## What the task requires:
Search the material below for "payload" and copy every line where it occurs.

## Dataset excerpt:

★ ★ ★

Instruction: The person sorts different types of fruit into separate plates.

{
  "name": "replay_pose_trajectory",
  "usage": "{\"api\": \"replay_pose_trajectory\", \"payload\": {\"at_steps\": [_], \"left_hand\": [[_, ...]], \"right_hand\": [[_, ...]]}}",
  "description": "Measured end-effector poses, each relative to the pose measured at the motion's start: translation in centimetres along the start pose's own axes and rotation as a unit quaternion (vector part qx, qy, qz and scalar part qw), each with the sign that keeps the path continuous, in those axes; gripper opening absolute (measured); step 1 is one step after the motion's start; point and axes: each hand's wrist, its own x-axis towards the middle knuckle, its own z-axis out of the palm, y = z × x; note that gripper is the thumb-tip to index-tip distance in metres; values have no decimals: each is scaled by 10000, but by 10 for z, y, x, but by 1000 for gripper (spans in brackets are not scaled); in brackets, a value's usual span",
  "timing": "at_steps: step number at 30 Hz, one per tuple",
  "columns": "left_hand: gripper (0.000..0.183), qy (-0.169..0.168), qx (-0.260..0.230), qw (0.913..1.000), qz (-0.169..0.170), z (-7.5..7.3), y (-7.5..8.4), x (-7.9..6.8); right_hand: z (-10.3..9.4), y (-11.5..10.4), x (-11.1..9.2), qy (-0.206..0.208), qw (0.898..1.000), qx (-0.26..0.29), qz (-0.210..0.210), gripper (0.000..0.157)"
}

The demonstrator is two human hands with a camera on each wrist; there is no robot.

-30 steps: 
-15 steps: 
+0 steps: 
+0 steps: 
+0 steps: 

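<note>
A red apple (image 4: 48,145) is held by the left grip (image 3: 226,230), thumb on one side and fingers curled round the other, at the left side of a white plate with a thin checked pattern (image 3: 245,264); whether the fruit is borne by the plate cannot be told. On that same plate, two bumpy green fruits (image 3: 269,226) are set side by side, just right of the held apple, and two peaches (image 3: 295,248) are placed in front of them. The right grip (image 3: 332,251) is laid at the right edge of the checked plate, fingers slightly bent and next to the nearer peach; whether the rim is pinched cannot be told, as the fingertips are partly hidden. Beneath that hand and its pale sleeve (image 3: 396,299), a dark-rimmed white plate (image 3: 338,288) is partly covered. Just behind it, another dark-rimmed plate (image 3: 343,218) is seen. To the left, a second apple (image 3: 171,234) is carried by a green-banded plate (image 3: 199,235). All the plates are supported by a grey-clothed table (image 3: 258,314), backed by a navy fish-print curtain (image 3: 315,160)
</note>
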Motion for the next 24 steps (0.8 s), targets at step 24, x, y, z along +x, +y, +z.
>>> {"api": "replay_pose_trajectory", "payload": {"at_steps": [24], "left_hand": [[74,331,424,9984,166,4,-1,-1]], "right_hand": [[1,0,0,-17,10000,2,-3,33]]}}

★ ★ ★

## Output of the exercise:
  "usage": "{\"api\": \"replay_pose_trajectory\", \"payload\": {\"at_steps\": [_], \"left_hand\": [[_, ...]], \"right_hand\": [[_, ...]]}}",
>>> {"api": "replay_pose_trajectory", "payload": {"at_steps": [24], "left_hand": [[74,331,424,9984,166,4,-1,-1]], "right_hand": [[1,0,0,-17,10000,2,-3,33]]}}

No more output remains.